A mãe da Sabrina, sabiamente, resolveu não entrar na discussão. Assim como nós dois. Não era como se eu e ela pudéssemos dizer qualquer coisa, éramos os errados alí. Mas eu não entrei na discussão, principalmente, por causa da Sabrina. Do estado dela.

Eu era o maior errado naquela situação, se abrisse a minha boca, jogaria ainda mais lenha na fogueira. Então eu preferia engolir calado a aumentar o nível de estresse de Sabrina. O bem-estar dela era a minha prioridade.

Olhei para ela, preocupado em como aquela discussão afetaria seu emocional. Seu semblante era de exaustão. Apertei sua mão novamente, dessa vez com mais força. Ela olhou para mim.

Apesar do cansaço evidente em seus olhos, pude perceber um lampejo de reconforto e confiança. Ótimo, ela sabia que não estava sozinha, sabia que eu cuidaria dela.

Queria mesmo era expulsar todo mundo do quarto. Sabrina precisava descansar e não merecia ficar escutando desaforos.

Mas como eu poderia explicar para dois adultos, que mais pareciam crianças birrentas, que esse não era o momento nem o lugar para discutir? A única coisa que parecia realmente útil era mandá-los calarem a boca e irem para o raio que os partam, mas infelizmente eu não tinha autoridade para isso.

— Eu não assino nada — lançou minha mãe. — Não vou tomar partido nessa loucura. Quando eles tiverem dezoito, que casem! — Ela estava resignada. Encostou na parede e cruzou os braços.

A melhor parte é que ninguém queria saber se Sabrina e eu queríamos nos casar ou não.

O pai dela ficou sem argumentos. Um silêncio sepulcral se instalou por cerca de dez segundos até ele declarar com escárnio:

— Não vou participar dessa palhaçada. — Caminhou para a porta, abriu com agressividade, e, antes de sair, olhou para Sabrina e disse: — Acabou as suas regalias. Você nunca mais terá a vida boa que me esforcei até aqui para te dar — com uma batida forte na porta, ele saiu sem nada me dizer ou nem se quer olhar na minha direção, como se eu não estivesse ali ou não existisse.

De fato, daquele dia em diante, eu passei a inexistir para ele.
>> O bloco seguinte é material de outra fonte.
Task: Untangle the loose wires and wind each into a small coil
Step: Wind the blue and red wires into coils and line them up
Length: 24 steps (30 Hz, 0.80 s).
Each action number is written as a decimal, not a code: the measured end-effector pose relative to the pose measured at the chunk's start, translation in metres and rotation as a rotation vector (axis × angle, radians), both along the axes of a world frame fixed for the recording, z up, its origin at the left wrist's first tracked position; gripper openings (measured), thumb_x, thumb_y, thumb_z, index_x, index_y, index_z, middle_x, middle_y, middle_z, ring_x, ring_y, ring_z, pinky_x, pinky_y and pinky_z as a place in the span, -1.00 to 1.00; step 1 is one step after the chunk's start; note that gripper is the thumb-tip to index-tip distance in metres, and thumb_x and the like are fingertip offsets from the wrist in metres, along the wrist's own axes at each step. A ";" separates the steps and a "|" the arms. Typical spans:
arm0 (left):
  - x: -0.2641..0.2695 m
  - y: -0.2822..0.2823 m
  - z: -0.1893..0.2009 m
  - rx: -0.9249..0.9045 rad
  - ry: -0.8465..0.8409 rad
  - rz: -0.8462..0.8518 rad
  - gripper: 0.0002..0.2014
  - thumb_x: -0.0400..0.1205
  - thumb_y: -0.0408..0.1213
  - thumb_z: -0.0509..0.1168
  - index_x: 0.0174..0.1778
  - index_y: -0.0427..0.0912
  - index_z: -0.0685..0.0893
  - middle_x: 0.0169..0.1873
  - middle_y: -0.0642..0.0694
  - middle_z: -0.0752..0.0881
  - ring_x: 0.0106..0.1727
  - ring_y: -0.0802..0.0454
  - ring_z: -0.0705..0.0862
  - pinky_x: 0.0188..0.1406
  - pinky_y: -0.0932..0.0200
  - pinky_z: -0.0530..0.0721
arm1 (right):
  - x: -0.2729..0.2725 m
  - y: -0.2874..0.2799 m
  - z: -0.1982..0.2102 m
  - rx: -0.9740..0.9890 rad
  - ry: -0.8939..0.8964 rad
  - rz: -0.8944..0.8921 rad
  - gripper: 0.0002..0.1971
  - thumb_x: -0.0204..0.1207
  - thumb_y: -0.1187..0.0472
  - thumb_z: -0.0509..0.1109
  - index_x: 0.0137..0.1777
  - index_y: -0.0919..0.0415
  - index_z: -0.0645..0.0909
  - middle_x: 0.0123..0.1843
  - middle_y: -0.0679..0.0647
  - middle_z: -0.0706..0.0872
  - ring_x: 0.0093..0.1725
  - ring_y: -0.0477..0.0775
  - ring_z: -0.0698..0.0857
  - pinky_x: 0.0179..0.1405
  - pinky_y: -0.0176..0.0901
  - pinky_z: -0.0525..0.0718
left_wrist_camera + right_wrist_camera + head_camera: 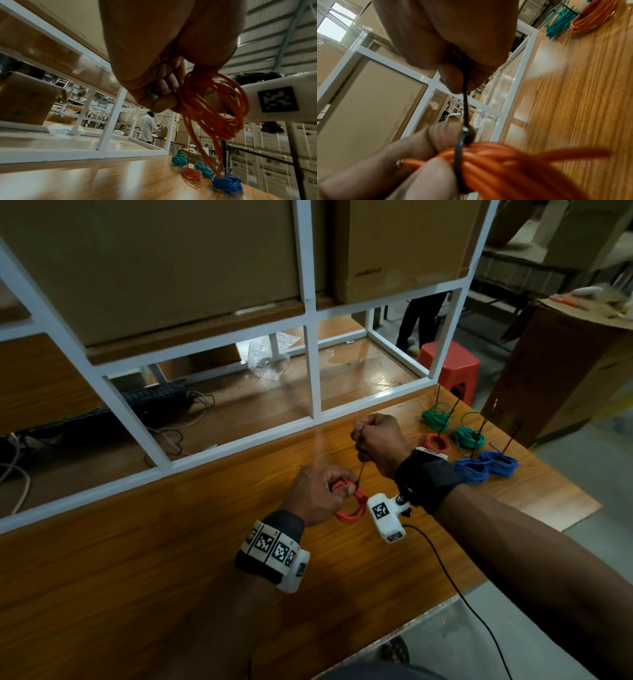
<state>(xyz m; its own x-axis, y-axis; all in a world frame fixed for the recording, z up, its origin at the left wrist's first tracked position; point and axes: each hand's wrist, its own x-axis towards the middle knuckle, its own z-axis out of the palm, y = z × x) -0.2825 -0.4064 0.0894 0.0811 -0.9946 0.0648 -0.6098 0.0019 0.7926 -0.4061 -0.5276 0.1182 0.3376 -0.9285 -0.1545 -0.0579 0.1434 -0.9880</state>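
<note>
My left hand (317, 494) grips a small coil of red wire (352, 503) just above the wooden table (171, 559). In the left wrist view the red coil (216, 108) hangs from my curled fingers (159, 100). A black tie (361, 470) wraps round the coil and runs up to my right hand (376, 440), which pinches its free end and holds it taut. The right wrist view shows the black tie (464, 108) looped round the red coil (488, 162), gripped above by my right fingers (453, 75) and held below by my left fingers (436, 135).
Finished coils lie at the table's far right: two green (435, 416) (467, 434), one red (437, 442), two blue (472, 469) (500, 462), each with a black tie sticking up. A white metal frame (315, 371) stands behind. A red stool (448, 368) and cardboard boxes (565, 364) are beyond the edge.
</note>
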 end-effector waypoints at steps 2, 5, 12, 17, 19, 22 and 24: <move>0.002 -0.004 -0.006 0.020 0.127 0.080 -0.84 0.61 -0.21 0.48 0.08 0.06 0.84 0.04 0.08 0.84 0.05 0.13 0.78 0.00 0.07 0.79 | -0.003 -0.002 0.002 0.025 -0.043 -0.018 -0.86 0.72 0.42 0.20 -0.05 0.23 0.48 -0.31 0.14 0.55 -0.49 0.00 0.48 -0.55 -0.15 0.50; -0.001 -0.005 -0.015 0.027 0.375 0.240 -0.85 0.59 -0.32 0.50 -0.04 0.05 0.83 -0.03 -0.03 0.86 -0.13 0.00 0.83 -0.27 0.14 0.78 | -0.018 -0.003 0.004 0.055 -0.079 0.040 -0.93 0.78 0.24 0.32 0.13 0.25 0.55 -0.14 0.22 0.78 -0.23 0.09 0.76 -0.25 0.00 0.80; -0.021 -0.017 -0.027 0.048 0.709 0.458 -0.87 0.63 -0.36 0.46 0.06 -0.12 0.80 -0.09 -0.09 0.87 -0.15 0.01 0.86 -0.33 0.18 0.75 | -0.069 0.030 -0.032 0.046 0.187 0.157 -0.54 0.56 -0.26 0.51 0.35 -0.06 0.64 0.13 -0.03 0.87 0.13 0.02 0.85 0.08 0.11 0.84; -0.051 -0.040 -0.032 0.097 0.754 0.441 -0.90 0.63 -0.37 0.46 0.03 -0.15 0.81 -0.13 -0.10 0.87 -0.15 0.02 0.86 -0.31 0.17 0.78 | -0.096 0.036 -0.053 0.069 0.123 0.044 -0.56 0.56 -0.06 0.59 0.33 0.15 0.69 0.03 0.14 0.88 0.07 0.11 0.87 0.08 0.24 0.86; -0.063 -0.053 -0.032 0.113 0.751 0.421 -0.90 0.63 -0.37 0.46 0.03 -0.17 0.81 -0.14 -0.10 0.88 -0.17 0.02 0.86 -0.31 0.17 0.78 | -0.109 0.027 -0.054 0.137 0.119 -0.005 -0.47 0.49 -0.11 0.63 0.40 0.05 0.63 0.05 0.14 0.88 0.05 0.11 0.88 0.04 0.18 0.86; -0.079 -0.072 -0.033 0.141 0.749 0.384 -0.90 0.64 -0.36 0.45 0.05 -0.14 0.81 -0.13 -0.11 0.87 -0.14 -0.01 0.86 -0.27 0.13 0.79 | -0.127 0.011 -0.058 0.222 0.091 -0.013 -0.29 0.36 -0.17 0.70 0.46 -0.08 0.49 0.03 0.13 0.90 0.00 0.18 0.89 -0.02 0.16 0.85; -0.089 -0.086 -0.036 0.181 0.721 0.368 -0.91 0.65 -0.30 0.45 0.04 -0.07 0.81 -0.11 -0.08 0.87 -0.07 -0.04 0.86 -0.18 0.07 0.81 | -0.137 0.000 -0.061 0.223 0.048 -0.038 -0.29 0.39 -0.01 0.72 0.48 -0.02 0.45 -0.03 0.19 0.90 -0.07 0.23 0.89 -0.03 0.21 0.84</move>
<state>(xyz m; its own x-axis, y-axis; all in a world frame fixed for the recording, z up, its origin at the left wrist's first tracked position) -0.3715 -0.4924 0.0530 0.3635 -0.8865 -0.2864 0.1110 -0.2640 0.9581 -0.5431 -0.5276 0.0576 0.2899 -0.8818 -0.3720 -0.0943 0.3604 -0.9280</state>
Nada de contato visual comigo. Nada de comprimentos. Nada de nada. Aquela visão que ele tinha antes de: "Fernando é uma boa influência para Sabrina", "um garoto responsável", "trabalha", "filho de médico", acabou ali. Tipo um fim.

Mas isso era o de menos. O maior ponto final que ele simbolicamente colocou ao bater aquela porta foi na relação afetuosa que tinha com a filha.

Encolhida na cama, com os olhos cheios de lágrimas, Sabrina encarava fixamente a porta. A mãe dela sibilou um: "vai ficar tudo bem". Mas todos na sala sabiam que aquela frase era mentira.